(Task goal) Quote the whole listing verbatim.

▬▬▬

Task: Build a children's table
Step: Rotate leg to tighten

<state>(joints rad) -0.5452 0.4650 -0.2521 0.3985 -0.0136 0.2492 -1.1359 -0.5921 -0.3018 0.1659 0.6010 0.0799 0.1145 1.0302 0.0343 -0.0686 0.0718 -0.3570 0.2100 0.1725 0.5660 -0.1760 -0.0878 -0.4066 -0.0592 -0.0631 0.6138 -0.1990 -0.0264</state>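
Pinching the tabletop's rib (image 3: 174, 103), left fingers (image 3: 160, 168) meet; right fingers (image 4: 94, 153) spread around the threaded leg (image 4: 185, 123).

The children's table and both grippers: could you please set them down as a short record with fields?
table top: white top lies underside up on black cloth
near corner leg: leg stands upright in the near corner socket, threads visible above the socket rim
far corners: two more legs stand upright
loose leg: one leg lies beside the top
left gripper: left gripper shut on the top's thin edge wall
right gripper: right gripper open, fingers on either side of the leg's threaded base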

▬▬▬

(Task solution)
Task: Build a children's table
Step: Rotate leg to tighten

<state>(joints rad) -0.5452 0.4650 -0.2521 0.3985 -0.0136 0.2492 -1.1359 -0.5921 -0.3018 0.1659 0.6010 0.0799 0.1145 1.0302 0.0343 -0.0686 0.0718 -0.3570 0.2100 0.1725 0.5660 -0.1760 -0.0878 -0.4066 -0.0592 -0.0631 0.6138 -0.1990 -0.0264</state>
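Pinching the tabletop's rib (image 3: 174, 103), left fingers (image 3: 160, 168) meet; right fingers (image 4: 94, 153) spread around the threaded leg (image 4: 185, 123).

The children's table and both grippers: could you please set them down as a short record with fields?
table top: white top lies underside up on black cloth
near corner leg: leg stands upright in the near corner socket, threads visible above the socket rim
far corners: two more legs stand upright
loose leg: one leg lies beside the top
left gripper: left gripper shut on the top's thin edge wall
right gripper: right gripper open, fingers on either side of the leg's threaded base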

Reply complete, and nothing else is required.